**TASK REQUIREMENTS**
Tally the lines below containing "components" and report only the total.

====== PROVIDED RECORDS

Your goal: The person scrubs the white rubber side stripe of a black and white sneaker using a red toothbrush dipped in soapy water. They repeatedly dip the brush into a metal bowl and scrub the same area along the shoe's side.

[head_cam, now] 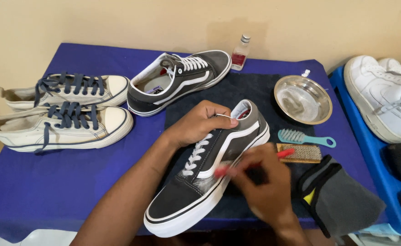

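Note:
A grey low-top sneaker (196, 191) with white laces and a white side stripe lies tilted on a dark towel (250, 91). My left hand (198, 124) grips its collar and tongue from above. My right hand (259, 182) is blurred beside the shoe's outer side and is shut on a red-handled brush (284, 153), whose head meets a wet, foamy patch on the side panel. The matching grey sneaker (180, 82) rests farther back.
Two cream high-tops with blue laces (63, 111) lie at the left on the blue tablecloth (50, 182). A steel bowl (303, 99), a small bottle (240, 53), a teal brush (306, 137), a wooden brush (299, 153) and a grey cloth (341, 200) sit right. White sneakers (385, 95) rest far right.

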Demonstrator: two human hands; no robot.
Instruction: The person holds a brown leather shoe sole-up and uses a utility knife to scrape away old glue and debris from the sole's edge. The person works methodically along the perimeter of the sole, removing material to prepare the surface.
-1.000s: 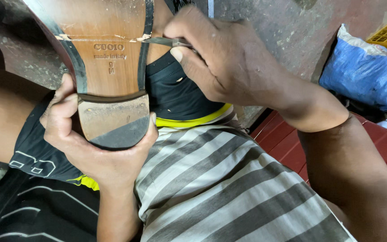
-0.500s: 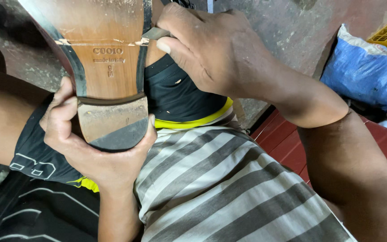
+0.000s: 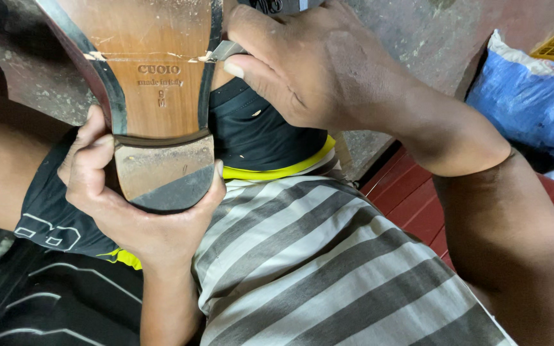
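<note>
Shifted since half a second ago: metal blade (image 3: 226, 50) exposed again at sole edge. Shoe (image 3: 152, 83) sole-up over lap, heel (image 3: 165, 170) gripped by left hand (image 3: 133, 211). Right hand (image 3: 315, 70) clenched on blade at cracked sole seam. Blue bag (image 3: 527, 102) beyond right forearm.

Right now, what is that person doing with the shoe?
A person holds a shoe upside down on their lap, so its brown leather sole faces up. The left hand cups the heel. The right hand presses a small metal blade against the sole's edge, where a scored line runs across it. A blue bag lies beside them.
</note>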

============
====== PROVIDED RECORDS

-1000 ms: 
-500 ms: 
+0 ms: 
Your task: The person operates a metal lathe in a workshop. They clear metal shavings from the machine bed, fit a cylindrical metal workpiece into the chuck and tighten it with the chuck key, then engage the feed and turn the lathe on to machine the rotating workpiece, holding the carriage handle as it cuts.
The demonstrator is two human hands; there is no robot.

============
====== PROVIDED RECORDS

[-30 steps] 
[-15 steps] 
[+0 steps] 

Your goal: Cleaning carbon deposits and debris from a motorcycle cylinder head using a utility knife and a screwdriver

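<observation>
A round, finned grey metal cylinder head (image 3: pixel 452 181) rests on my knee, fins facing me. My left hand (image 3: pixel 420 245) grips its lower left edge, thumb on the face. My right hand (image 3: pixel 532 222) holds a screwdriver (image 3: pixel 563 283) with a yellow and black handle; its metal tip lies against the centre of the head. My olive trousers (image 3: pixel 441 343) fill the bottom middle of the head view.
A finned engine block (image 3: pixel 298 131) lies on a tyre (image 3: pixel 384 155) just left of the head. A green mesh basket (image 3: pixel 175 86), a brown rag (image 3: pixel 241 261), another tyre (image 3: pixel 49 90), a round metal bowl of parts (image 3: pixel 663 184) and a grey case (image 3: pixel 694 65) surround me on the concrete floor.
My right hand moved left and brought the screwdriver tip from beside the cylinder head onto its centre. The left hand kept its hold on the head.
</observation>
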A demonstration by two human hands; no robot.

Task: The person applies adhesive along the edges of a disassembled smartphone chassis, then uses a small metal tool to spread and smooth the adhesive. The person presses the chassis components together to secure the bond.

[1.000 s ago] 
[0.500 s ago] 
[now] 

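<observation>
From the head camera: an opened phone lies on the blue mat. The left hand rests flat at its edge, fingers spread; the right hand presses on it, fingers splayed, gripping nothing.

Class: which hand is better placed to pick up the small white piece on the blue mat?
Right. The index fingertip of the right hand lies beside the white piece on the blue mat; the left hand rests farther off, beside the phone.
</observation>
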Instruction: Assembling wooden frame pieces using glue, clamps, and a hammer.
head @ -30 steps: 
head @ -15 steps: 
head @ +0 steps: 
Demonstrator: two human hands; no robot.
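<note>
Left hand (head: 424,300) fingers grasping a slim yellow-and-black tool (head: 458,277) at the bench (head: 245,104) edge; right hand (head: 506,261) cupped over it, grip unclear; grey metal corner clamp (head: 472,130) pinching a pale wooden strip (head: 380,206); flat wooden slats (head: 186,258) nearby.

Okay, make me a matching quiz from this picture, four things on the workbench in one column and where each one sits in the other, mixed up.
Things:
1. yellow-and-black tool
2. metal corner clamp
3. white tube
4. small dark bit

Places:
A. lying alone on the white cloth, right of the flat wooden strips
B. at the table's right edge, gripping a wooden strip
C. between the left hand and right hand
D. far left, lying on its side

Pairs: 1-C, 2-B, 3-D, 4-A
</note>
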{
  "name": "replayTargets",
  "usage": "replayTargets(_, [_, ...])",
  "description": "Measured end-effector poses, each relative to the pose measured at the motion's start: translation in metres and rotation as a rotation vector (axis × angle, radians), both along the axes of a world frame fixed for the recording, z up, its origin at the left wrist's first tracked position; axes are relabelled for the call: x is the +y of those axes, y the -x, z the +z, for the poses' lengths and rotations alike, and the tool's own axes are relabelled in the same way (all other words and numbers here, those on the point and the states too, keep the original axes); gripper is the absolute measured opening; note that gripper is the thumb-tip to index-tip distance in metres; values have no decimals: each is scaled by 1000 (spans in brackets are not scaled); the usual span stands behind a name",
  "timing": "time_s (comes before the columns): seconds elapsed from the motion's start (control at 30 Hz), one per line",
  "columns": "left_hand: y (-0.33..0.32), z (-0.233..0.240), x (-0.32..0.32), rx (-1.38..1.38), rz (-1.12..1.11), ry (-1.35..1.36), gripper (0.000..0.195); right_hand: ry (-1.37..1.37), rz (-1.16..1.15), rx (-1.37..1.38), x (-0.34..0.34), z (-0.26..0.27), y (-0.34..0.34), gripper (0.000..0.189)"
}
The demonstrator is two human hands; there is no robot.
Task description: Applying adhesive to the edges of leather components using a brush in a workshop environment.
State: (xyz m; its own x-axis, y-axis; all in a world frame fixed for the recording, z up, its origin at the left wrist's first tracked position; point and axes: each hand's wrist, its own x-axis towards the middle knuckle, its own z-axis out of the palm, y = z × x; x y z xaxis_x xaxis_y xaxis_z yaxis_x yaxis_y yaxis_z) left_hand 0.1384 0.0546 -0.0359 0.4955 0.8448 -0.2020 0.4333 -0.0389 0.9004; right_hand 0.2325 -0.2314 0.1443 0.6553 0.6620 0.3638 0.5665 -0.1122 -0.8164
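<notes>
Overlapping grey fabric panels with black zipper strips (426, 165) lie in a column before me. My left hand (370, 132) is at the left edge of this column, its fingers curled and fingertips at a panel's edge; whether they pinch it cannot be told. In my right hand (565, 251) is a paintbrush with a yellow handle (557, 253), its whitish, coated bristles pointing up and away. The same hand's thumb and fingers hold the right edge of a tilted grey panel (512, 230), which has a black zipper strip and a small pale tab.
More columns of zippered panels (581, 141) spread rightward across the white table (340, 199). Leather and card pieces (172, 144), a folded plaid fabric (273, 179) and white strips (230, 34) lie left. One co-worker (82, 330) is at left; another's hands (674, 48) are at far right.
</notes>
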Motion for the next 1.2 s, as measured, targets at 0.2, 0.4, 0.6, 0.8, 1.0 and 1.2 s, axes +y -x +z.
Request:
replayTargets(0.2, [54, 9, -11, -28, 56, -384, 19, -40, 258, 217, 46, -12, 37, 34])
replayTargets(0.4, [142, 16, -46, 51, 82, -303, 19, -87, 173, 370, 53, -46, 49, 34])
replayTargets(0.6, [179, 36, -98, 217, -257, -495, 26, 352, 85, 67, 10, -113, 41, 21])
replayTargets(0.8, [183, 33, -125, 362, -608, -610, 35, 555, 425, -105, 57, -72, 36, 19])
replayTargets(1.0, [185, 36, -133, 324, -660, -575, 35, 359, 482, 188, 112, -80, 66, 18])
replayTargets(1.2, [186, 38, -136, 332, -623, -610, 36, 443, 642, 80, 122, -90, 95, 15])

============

**ANSWER AREA**
2